*EXERCISE REQUIREMENTS:*
Leave the pictures behind and reproduce every line of the listing exactly.

══════════════════════════════

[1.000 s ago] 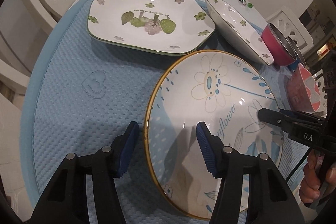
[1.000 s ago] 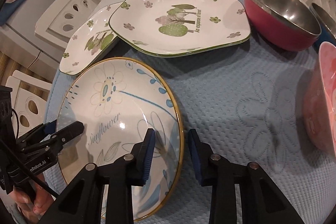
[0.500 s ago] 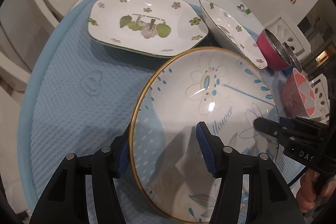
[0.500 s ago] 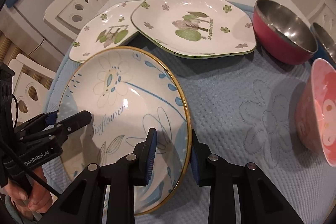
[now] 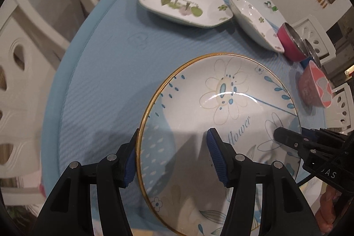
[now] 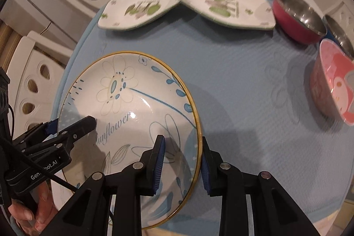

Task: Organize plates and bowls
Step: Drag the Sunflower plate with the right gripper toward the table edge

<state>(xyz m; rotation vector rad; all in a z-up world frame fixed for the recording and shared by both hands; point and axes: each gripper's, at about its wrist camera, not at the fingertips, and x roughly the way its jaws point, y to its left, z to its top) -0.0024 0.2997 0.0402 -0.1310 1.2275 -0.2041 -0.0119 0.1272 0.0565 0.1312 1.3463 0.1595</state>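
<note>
Lifted higher since a second ago, the sunflower plate (image 5: 221,125) hangs tilted above the blue mat (image 5: 106,72), well nearer than the floral plates (image 6: 223,3); left gripper (image 5: 171,157) and right gripper (image 6: 180,164) each straddle its opposite rims, jaws partly closed on it.

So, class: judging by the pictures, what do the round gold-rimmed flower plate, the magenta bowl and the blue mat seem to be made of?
Round gold-rimmed flower plate: probably glazed ceramic; glossy, with sharp light reflections and painted decoration.
Magenta bowl: apparently metal inside, coloured coating outside; the interior is grey and mirror-like.
Blue mat: seemingly soft woven or foam fabric; matte, with a fine waffle texture and embossed flowers.
</note>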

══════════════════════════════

*ANSWER TO THIS TASK:*
[1.000 s ago] 
[1.000 s ago] 
[0.500 s ago] 
[0.500 s ago] 
[now] 
[now] 

Task: Organize plates and bowls
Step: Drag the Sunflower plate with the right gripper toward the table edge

<state>(xyz m; rotation vector rad; all in a z-up world frame fixed for the recording and shared by both hands; point and axes: each gripper's, at about its wrist camera, not at the fingertips, and x roughly the way its jaws point, y to its left, z to its top) -0.0024 0.2997 0.0402 -0.1310 1.2275 -0.2041 -0.0119 0.1272 0.0565 0.1312 1.3463 0.1595</state>
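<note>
Lifted higher since a second ago, the sunflower plate (image 5: 221,125) hangs tilted above the blue mat (image 5: 106,72), well nearer than the floral plates (image 6: 223,3); left gripper (image 5: 171,157) and right gripper (image 6: 180,164) each straddle its opposite rims, jaws partly closed on it.

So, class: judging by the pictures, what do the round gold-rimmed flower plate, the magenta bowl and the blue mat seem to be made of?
Round gold-rimmed flower plate: probably glazed ceramic; glossy, with sharp light reflections and painted decoration.
Magenta bowl: apparently metal inside, coloured coating outside; the interior is grey and mirror-like.
Blue mat: seemingly soft woven or foam fabric; matte, with a fine waffle texture and embossed flowers.
</note>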

That is the complete output.